The development of sanitary sewer networks has been one of the cornerstones of modern civilisation. The economic investment in these networks is significant, both in their initial construction and their ongoing maintenance. Microbially induced concrete corrosion (MICC) within sewer systems leads to pipe failure, which has important financial, logistical and environmental implications. To date, most of the research into MICC has used culture-dependent methods, and despite the limitation of these approaches they have provided insight into this process and the organisms involved.
The development of culture-independent methods, in particular high-throughput sequencing, presents an opportunity to more clearly elucidate the diversity of microbes involved in MICC. In this thesis, I substantially improve the understanding of the microbial communities responsible for MICC through a detailed study of sites from around Australia. Ultimately, it is my hope that this improved knowledge will help in the development of effective mitigation techniques. While the use of advanced molecular ecology techniques will improve our knowledge of sewer MICC communities, it is critical to also understand the physicochemical or operational conditions in the sewer, which may influence these communities and the rate of corrosion.

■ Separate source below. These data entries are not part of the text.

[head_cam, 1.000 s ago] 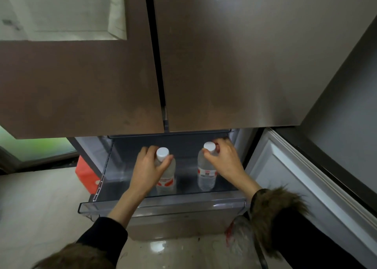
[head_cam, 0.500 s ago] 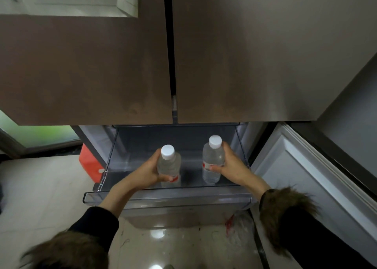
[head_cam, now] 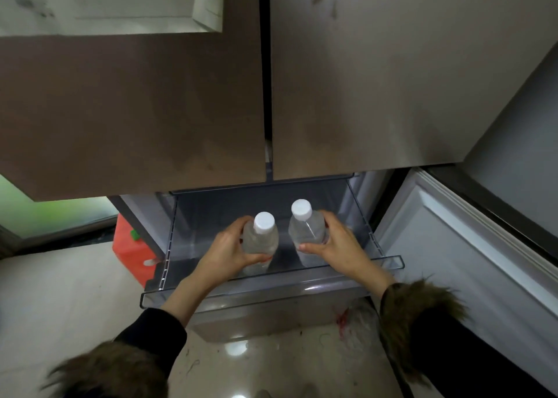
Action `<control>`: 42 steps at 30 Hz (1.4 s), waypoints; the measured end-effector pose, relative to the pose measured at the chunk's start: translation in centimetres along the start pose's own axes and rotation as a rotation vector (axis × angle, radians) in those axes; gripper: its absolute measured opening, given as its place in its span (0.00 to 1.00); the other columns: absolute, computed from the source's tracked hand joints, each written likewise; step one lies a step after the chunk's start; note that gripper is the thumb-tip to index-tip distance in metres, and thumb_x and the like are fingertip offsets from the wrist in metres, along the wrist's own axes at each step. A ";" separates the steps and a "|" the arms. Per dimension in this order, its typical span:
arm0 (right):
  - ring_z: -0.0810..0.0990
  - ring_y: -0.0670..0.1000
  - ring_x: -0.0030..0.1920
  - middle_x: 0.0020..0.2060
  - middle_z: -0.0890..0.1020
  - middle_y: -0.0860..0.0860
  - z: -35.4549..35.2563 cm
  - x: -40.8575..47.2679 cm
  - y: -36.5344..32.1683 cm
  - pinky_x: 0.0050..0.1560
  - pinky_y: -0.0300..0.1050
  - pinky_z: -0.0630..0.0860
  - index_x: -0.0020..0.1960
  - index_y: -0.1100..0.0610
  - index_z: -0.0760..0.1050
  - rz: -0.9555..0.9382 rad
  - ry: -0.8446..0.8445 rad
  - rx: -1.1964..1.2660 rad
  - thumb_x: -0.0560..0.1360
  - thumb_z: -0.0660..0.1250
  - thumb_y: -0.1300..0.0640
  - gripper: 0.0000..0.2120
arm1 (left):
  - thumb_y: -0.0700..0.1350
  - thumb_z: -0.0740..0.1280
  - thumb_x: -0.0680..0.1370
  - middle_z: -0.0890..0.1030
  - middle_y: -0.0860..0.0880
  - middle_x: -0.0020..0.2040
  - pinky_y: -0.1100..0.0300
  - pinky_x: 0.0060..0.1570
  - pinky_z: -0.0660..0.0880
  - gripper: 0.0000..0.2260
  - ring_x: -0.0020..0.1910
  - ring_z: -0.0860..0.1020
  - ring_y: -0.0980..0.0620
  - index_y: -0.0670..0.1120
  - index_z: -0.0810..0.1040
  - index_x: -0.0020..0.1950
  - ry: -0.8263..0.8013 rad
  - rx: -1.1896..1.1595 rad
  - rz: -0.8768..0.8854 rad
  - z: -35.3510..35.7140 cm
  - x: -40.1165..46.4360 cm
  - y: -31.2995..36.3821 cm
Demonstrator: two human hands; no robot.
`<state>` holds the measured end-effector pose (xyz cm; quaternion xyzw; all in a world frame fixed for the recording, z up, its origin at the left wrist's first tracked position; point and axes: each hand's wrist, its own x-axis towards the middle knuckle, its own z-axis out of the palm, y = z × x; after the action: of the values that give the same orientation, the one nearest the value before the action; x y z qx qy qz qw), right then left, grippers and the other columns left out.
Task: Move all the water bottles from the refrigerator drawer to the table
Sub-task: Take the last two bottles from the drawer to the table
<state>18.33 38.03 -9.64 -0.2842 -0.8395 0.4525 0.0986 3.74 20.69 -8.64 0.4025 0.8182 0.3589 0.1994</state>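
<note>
Bottles are up now: a second ago they stood on the drawer [head_cam: 271,295] floor, and I've lifted both. My left hand [head_cam: 225,254] clasps the left bottle [head_cam: 261,240], my right hand [head_cam: 338,246] the right bottle [head_cam: 306,231], above the drawer. No other bottles show inside; the counter is out of view.

Dim, flat light is filling the scene. Ceiling lamps are glaring off the glossy floor [head_cam: 241,349] below the drawer [head_cam: 271,292]. Edges are bending from the wide lens, and the fur cuffs [head_cam: 419,316] are blurring.
</note>
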 end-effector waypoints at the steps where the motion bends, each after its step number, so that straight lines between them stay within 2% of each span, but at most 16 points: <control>1: 0.73 0.47 0.58 0.59 0.73 0.47 0.0 -0.5 -0.5 0.60 0.48 0.72 0.65 0.49 0.64 -0.020 0.012 0.018 0.65 0.76 0.51 0.33 | 0.48 0.77 0.65 0.72 0.55 0.59 0.66 0.54 0.68 0.35 0.56 0.71 0.57 0.48 0.66 0.68 0.020 -0.002 0.018 -0.4 -0.4 0.4; 3: 0.73 0.47 0.59 0.59 0.73 0.45 -0.2 -1.3 -1.7 0.61 0.49 0.72 0.64 0.47 0.65 -0.081 0.041 0.050 0.65 0.76 0.50 0.32 | 0.47 0.78 0.63 0.73 0.55 0.59 0.66 0.53 0.68 0.36 0.55 0.72 0.57 0.48 0.66 0.68 0.074 -0.025 0.037 -1.5 -1.2 1.1; 7: 0.72 0.45 0.59 0.57 0.73 0.43 -1.2 -3.2 -4.9 0.60 0.44 0.70 0.60 0.42 0.64 -0.229 0.058 0.122 0.67 0.75 0.52 0.28 | 0.48 0.78 0.63 0.74 0.56 0.59 0.67 0.53 0.69 0.36 0.55 0.73 0.57 0.51 0.67 0.67 0.181 -0.062 0.075 -4.0 -3.4 3.2; 10: 0.74 0.44 0.58 0.57 0.75 0.42 -2.4 -4.2 -7.7 0.59 0.43 0.71 0.60 0.42 0.66 -0.350 0.054 0.134 0.67 0.75 0.51 0.26 | 0.50 0.77 0.63 0.73 0.59 0.57 0.73 0.50 0.67 0.35 0.54 0.73 0.60 0.53 0.67 0.67 0.305 -0.092 0.101 -5.7 -5.9 5.5; 13: 0.74 0.43 0.57 0.56 0.75 0.43 -3.2 -5.4 -10.5 0.56 0.42 0.74 0.60 0.44 0.67 -0.473 0.027 0.161 0.68 0.73 0.49 0.24 | 0.55 0.74 0.62 0.74 0.59 0.58 0.71 0.49 0.71 0.34 0.53 0.74 0.64 0.54 0.67 0.65 0.442 -0.178 0.131 -7.0 -9.2 7.9; 17: 0.75 0.41 0.54 0.52 0.75 0.40 -2.9 -8.2 -14.3 0.53 0.38 0.75 0.54 0.36 0.65 -0.568 -0.061 0.263 0.70 0.71 0.51 0.20 | 0.57 0.72 0.62 0.78 0.55 0.57 0.60 0.53 0.76 0.33 0.54 0.78 0.57 0.51 0.69 0.65 0.666 -0.313 0.095 -7.9 -14.8 9.7; 20: 0.76 0.39 0.52 0.50 0.75 0.37 -0.9 -10.3 -16.6 0.51 0.36 0.74 0.52 0.37 0.66 -0.626 -0.197 0.240 0.72 0.70 0.53 0.17 | 0.56 0.70 0.64 0.78 0.59 0.53 0.65 0.49 0.77 0.28 0.51 0.79 0.60 0.55 0.70 0.62 0.741 -0.352 0.058 -8.6 -19.8 10.1; 23: 0.76 0.39 0.51 0.50 0.75 0.36 2.7 -12.8 -18.9 0.49 0.34 0.73 0.53 0.36 0.66 -0.691 -0.321 0.183 0.71 0.70 0.52 0.18 | 0.55 0.68 0.65 0.78 0.57 0.53 0.69 0.45 0.77 0.28 0.48 0.79 0.61 0.52 0.70 0.64 0.837 -0.331 0.015 -9.3 -25.1 9.4; 27: 0.78 0.46 0.52 0.53 0.78 0.45 8.8 -16.3 -21.9 0.52 0.43 0.77 0.58 0.43 0.67 -0.740 -0.472 0.151 0.70 0.71 0.50 0.20 | 0.59 0.73 0.65 0.79 0.62 0.50 0.65 0.49 0.76 0.24 0.48 0.79 0.63 0.61 0.70 0.58 1.005 -0.297 -0.086 -10.7 -33.2 6.9; 29: 0.77 0.45 0.51 0.51 0.77 0.42 12.2 -18.5 -23.8 0.53 0.42 0.76 0.58 0.44 0.67 -0.777 -0.552 0.141 0.70 0.71 0.49 0.20 | 0.59 0.71 0.64 0.79 0.62 0.51 0.62 0.50 0.77 0.24 0.49 0.79 0.62 0.61 0.70 0.58 1.077 -0.267 -0.154 -11.5 -37.4 5.3; 31: 0.77 0.40 0.50 0.48 0.76 0.37 15.8 -20.8 -26.0 0.52 0.39 0.75 0.56 0.42 0.67 -0.833 -0.630 0.131 0.69 0.71 0.49 0.19 | 0.54 0.74 0.66 0.79 0.63 0.51 0.60 0.51 0.77 0.24 0.49 0.79 0.63 0.60 0.70 0.59 1.145 -0.241 -0.219 -12.4 -41.7 3.6; 33: 0.76 0.38 0.49 0.47 0.76 0.35 19.8 -23.5 -28.3 0.51 0.37 0.75 0.53 0.38 0.67 -0.879 -0.700 0.114 0.69 0.72 0.49 0.18 | 0.49 0.73 0.69 0.77 0.63 0.52 0.59 0.51 0.77 0.23 0.50 0.78 0.63 0.57 0.69 0.61 1.198 -0.218 -0.281 -13.2 -46.1 1.8; 36: 0.78 0.42 0.49 0.47 0.78 0.40 26.5 -28.0 -31.9 0.48 0.35 0.74 0.54 0.41 0.68 -0.938 -0.764 0.114 0.69 0.73 0.51 0.19 | 0.48 0.71 0.70 0.75 0.63 0.52 0.70 0.44 0.75 0.25 0.50 0.76 0.67 0.52 0.67 0.65 1.261 -0.182 -0.386 -14.6 -53.6 -1.0; 38: 0.77 0.40 0.48 0.47 0.78 0.40 31.1 -31.3 -34.4 0.46 0.31 0.72 0.56 0.44 0.69 -0.958 -0.825 0.145 0.69 0.73 0.52 0.19 | 0.47 0.72 0.70 0.73 0.65 0.50 0.76 0.39 0.72 0.25 0.46 0.75 0.72 0.52 0.67 0.64 1.290 -0.145 -0.452 -15.9 -58.8 -2.9; 40: 0.76 0.35 0.47 0.47 0.77 0.36 35.7 -34.7 -36.8 0.43 0.28 0.71 0.56 0.45 0.69 -0.961 -0.902 0.174 0.69 0.72 0.52 0.19 | 0.47 0.73 0.69 0.72 0.65 0.51 0.79 0.39 0.71 0.26 0.46 0.73 0.73 0.53 0.67 0.63 1.311 -0.083 -0.523 -17.4 -63.9 -4.6; 42: 0.76 0.35 0.48 0.47 0.77 0.37 40.1 -37.9 -39.0 0.44 0.28 0.71 0.57 0.45 0.69 -0.959 -0.966 0.195 0.69 0.73 0.52 0.19 | 0.48 0.74 0.68 0.72 0.64 0.51 0.78 0.38 0.72 0.26 0.47 0.73 0.71 0.54 0.67 0.62 1.352 -0.047 -0.593 -19.0 -68.7 -6.3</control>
<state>17.26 -28.39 2.71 0.3628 -0.7777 0.5083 -0.0722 29.85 -45.13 1.79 -0.1489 0.8290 0.4770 -0.2510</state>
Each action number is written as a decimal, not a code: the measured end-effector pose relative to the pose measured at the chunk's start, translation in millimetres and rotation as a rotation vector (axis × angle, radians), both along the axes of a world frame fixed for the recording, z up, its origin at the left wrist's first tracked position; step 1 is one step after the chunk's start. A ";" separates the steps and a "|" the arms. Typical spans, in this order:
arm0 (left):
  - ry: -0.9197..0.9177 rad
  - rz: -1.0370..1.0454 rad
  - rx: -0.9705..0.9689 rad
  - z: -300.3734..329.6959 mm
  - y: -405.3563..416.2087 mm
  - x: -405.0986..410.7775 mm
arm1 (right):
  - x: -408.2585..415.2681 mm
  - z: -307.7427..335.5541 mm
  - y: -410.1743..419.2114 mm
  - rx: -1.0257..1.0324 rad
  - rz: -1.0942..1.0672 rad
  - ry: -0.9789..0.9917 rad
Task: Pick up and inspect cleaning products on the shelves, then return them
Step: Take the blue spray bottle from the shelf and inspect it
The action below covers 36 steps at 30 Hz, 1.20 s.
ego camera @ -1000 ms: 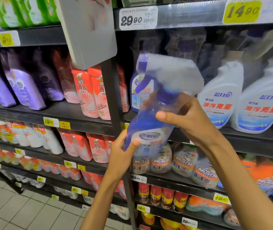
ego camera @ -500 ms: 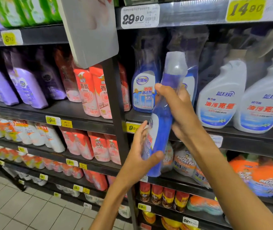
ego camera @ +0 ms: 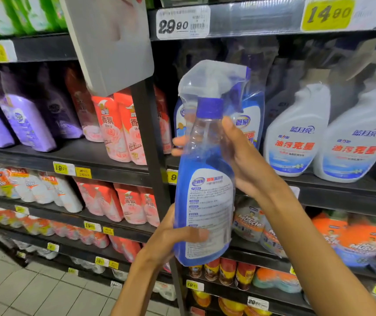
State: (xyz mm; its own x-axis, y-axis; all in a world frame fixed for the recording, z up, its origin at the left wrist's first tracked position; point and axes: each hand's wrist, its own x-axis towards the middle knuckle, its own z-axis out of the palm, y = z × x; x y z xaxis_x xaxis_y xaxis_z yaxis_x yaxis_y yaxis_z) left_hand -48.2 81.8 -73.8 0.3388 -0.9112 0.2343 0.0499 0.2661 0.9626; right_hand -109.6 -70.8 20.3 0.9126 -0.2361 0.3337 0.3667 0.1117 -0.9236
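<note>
A blue spray bottle (ego camera: 204, 201) (its trigger head wrapped in clear plastic) was held upright before the shelves (ego camera: 114, 156), the left hand (ego camera: 171, 238) gripping its base, the right hand (ego camera: 241, 160) curled around its neck, back label facing the viewer.

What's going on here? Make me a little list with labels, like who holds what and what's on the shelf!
held thing: blue spray bottle, upright, back label facing the camera
top of bottle: sprayer wrapped in clear plastic
left hand: grips the bottle's lower part
right hand: holds the bottle's neck
behind it: white spray bottles on the shelf
to the left: pink pouches and purple pouches
price tag above: 29.90
</note>
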 end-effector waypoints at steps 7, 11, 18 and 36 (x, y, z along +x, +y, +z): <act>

This PhD has revealed several key discoveries, chiefly, that the community is not uniform in its composition and is instead comprised of several communities. In the sewers examined in this study, these communities can be clustered based upon their position within a pipe and are remarkably consistent both spatially and temporally. Here, the use of pyrosequencing, and the systematic sampling regime, has allowed at least an order of magnitude deeper examination of individual communities than any previous work. Consequently, the results presented here have a level of confidence which has not been previously possible. This examination of corrosion associated microbial communities strongly implicates four bacterial lineages, Acidithiobacillus, Mycobacterium, Acidiphilium and Xanthomonadaceae, as key members of a consortium of microbes responsible for MICC. The repeated collection of samples, as well as physicochemical and operational data, from the same site over a period of two and a half years and at multiple points within the system has given an unprecedented comprehension of the spatial and temporal community fluxes.
The exploration of community development on samples of fresh and pre-corroded concrete has allowed revision of the commonly accepted model of sewer MICC outlined by Islander et al. (1991). Due to the detailed profiles of the in-situ corrosion communities generated in this project, comparison of the developing and mature communities is also possible. Here, a comprehensive examination of the Sydney sewer communities and environment was undertaken, along with a detailed investigation of the Gold Coast, Melbourne and Perth sewer environments.
Despite difficulties generating a complete picture of the microbial communities in the Melbourne and Perth sites, this research has enhanced our understanding as to how a generalized sewer MICC model could be applied in a broad range of sewer environments. The diverse range of sewer environments examined in this PhD has revealed that, irrespective of variation in examined environmental conditions, the lineages of Acidiphilium, Acidithiobacillus, Mycobacterium and Xanthomonadaceae appear to be ubiquitous in MICC communities. Perhaps even more importantly, the roles of two of the four key community lineages, Mycobacterium and Xanthomonadaceae, are unknown. This suggests that the commonly accepted process of simple autotrophic sulfur-oxidation within an incidental heterotrophic community may be misleading, and instead sewer MICC is possibly the result of a more complex network of microbial processes. The findings presented here have significantly improved on our knowledge of sewer MICC communities and provided a solid foundation that will inform further research within this environment.